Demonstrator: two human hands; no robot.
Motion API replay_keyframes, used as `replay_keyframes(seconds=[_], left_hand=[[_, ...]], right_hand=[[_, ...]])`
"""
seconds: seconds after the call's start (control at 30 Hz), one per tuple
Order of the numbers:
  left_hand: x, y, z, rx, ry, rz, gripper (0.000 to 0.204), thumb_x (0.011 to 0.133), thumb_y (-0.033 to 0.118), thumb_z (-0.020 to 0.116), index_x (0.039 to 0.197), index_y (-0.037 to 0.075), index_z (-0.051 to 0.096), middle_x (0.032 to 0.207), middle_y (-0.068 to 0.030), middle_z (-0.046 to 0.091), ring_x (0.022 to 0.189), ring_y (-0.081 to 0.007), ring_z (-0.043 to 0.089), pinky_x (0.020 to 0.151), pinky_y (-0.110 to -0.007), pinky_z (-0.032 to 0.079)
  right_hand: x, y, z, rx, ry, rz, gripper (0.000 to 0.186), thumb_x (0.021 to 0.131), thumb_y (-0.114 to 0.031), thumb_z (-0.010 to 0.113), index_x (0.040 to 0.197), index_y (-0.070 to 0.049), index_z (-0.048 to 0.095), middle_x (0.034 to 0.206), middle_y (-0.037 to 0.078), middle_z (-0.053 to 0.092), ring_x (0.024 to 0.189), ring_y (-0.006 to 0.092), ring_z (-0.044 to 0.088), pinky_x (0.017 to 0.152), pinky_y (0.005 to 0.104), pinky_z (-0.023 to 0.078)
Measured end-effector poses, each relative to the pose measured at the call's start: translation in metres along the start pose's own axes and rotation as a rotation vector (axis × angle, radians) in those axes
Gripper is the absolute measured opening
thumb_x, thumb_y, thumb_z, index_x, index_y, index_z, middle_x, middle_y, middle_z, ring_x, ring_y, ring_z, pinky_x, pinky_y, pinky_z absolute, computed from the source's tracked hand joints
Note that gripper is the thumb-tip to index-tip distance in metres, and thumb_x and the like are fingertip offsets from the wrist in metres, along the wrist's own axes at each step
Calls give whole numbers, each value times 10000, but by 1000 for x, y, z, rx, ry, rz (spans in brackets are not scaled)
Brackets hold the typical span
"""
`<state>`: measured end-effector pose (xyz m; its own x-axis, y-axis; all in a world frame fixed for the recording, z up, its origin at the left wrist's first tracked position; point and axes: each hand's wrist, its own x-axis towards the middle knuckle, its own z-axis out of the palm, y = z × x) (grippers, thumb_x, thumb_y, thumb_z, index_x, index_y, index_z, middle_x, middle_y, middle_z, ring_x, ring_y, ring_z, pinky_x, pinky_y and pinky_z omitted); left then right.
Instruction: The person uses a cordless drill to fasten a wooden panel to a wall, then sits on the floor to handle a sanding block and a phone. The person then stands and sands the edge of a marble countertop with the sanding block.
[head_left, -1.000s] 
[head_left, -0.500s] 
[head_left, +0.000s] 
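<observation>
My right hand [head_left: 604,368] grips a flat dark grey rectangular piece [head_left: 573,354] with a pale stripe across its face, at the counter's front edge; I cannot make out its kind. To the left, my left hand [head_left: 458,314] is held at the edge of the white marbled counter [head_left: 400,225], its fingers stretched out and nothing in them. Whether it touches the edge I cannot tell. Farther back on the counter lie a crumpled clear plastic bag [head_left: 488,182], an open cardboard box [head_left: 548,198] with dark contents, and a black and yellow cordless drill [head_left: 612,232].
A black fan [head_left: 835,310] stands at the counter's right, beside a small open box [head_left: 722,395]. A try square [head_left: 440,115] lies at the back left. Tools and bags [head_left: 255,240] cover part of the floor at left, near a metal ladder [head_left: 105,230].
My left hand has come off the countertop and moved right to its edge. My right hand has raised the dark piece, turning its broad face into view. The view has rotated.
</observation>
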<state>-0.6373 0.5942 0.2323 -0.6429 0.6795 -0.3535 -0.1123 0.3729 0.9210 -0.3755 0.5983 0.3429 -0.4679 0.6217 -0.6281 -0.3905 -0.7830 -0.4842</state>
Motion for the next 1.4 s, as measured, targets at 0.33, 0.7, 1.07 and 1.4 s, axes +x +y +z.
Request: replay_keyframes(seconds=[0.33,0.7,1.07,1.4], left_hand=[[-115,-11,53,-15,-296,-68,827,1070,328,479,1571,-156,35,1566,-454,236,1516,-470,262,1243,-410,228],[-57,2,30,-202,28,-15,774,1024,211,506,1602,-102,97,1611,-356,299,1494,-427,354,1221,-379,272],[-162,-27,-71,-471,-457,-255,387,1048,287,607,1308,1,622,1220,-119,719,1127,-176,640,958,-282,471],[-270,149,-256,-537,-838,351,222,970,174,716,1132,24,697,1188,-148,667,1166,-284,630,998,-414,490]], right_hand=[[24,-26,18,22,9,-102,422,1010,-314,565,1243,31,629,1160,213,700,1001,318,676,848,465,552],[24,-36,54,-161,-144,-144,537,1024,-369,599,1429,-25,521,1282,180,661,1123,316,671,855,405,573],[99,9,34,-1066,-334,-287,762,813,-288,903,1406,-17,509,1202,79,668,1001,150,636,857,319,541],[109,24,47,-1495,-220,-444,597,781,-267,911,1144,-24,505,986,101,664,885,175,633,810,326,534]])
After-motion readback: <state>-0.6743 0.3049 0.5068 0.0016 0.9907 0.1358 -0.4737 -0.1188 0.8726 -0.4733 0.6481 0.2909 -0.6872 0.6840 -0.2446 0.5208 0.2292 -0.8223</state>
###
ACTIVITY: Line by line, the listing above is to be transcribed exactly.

SOLUTION BELOW:
Demonstrator: two human hands; no robot.
Motion API replay_keyframes, used as `replay_keyframes(seconds=[_], left_hand=[[_, ...]], right_hand=[[_, ...]])`
"""
seconds: seconds after the call's start (control at 30 Hz), one per tuple
Order of the numbers:
  left_hand: x, y, z, rx, ry, rz, gripper (0.000 to 0.204), thumb_x (0.011 to 0.133), thumb_y (-0.033 to 0.118), thumb_z (-0.020 to 0.116), index_x (0.039 to 0.197), index_y (-0.037 to 0.075), index_z (-0.051 to 0.096), middle_x (0.032 to 0.207), middle_y (-0.068 to 0.030), middle_z (-0.046 to 0.091), ring_x (0.022 to 0.189), ring_y (-0.081 to 0.007), ring_z (-0.043 to 0.089), pinky_x (0.020 to 0.151), pinky_y (-0.110 to -0.007), pinky_z (-0.032 to 0.079)
  right_hand: x, y, z, rx, ry, rz, gripper (0.000 to 0.186), thumb_x (0.021 to 0.131), thumb_y (-0.114 to 0.031), thumb_z (-0.010 to 0.113), index_x (0.040 to 0.197), index_y (-0.070 to 0.049), index_z (-0.048 to 0.095), middle_x (0.034 to 0.206), middle_y (-0.037 to 0.078), middle_z (-0.053 to 0.092), ring_x (0.024 to 0.189), ring_y (-0.006 to 0.092), ring_z (-0.044 to 0.088), pinky_x (0.017 to 0.152), pinky_y (0.005 to 0.104), pinky_z (-0.023 to 0.078)
Measured end-effector poses, each relative to the pose measured at the call's start: translation in metres along the start pose's own axes and rotation as a rotation vector (axis × angle, radians) in those axes
Gripper is the absolute measured opening
thumb_x, thumb_y, thumb_z, index_x, index_y, index_z, middle_x, middle_y, middle_z, ring_x, ring_y, ring_z, pinky_x, pinky_y, pinky_z absolute, computed from the source's tracked hand joints
Note that gripper is the thumb-tip to index-tip distance in metres, and thumb_x and the like are fingertip offsets from the wrist in metres, along the wrist's own axes at each step
Calls give whole numbers, each value times 10000, but by 1000 for x, y, z, rx, ry, rz (spans in brackets are not scaled)
Brackets hold the typical span
"""
`<state>`: measured end-effector pose (xyz m; its own x-axis, y-axis; all in a world frame fixed for the recording, z up, its origin at the left wrist's first tracked position; point and axes: each hand's wrist, its own x-axis towards the middle knuckle, its own z-axis out of the palm, y = z × x) (grippers, thumb_x, thumb_y, thumb_z, index_x, index_y, index_z, middle_x, middle_y, middle_z, ring_x, ring_y, ring_z, pinky_x, pinky_y and pinky_z omitted); left then right.
Instruction: The person uses a cordless drill to fasten a wooden panel to a wall, then sits on the floor to handle a sanding block and a phone. The person then stands and sands the edge of a marble countertop with the sanding block.
[head_left, -1.000s] 
[head_left, -0.500s] 
[head_left, +0.000s] 
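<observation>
My right hand [head_left: 604,368] grips a flat dark grey rectangular piece [head_left: 573,354] with a pale stripe across its face, at the counter's front edge; I cannot make out its kind. To the left, my left hand [head_left: 458,314] is held at the edge of the white marbled counter [head_left: 400,225], its fingers stretched out and nothing in them. Whether it touches the edge I cannot tell. Farther back on the counter lie a crumpled clear plastic bag [head_left: 488,182], an open cardboard box [head_left: 548,198] with dark contents, and a black and yellow cordless drill [head_left: 612,232].
A black fan [head_left: 835,310] stands at the counter's right, beside a small open box [head_left: 722,395]. A try square [head_left: 440,115] lies at the back left. Tools and bags [head_left: 255,240] cover part of the floor at left, near a metal ladder [head_left: 105,230].
My left hand has come off the countertop and moved right to its edge. My right hand has raised the dark piece, turning its broad face into view. The view has rotated.
</observation>
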<state>-0.6373 0.5942 0.2323 -0.6429 0.6795 -0.3535 -0.1123 0.3729 0.9210 -0.3755 0.5983 0.3429 -0.4679 0.6217 -0.6281 -0.3905 -0.7830 -0.4842</state>
Motion for the next 1.4 s, as measured, targets at 0.33, 0.7, 1.07 and 1.4 s, axes +x +y +z.
Request: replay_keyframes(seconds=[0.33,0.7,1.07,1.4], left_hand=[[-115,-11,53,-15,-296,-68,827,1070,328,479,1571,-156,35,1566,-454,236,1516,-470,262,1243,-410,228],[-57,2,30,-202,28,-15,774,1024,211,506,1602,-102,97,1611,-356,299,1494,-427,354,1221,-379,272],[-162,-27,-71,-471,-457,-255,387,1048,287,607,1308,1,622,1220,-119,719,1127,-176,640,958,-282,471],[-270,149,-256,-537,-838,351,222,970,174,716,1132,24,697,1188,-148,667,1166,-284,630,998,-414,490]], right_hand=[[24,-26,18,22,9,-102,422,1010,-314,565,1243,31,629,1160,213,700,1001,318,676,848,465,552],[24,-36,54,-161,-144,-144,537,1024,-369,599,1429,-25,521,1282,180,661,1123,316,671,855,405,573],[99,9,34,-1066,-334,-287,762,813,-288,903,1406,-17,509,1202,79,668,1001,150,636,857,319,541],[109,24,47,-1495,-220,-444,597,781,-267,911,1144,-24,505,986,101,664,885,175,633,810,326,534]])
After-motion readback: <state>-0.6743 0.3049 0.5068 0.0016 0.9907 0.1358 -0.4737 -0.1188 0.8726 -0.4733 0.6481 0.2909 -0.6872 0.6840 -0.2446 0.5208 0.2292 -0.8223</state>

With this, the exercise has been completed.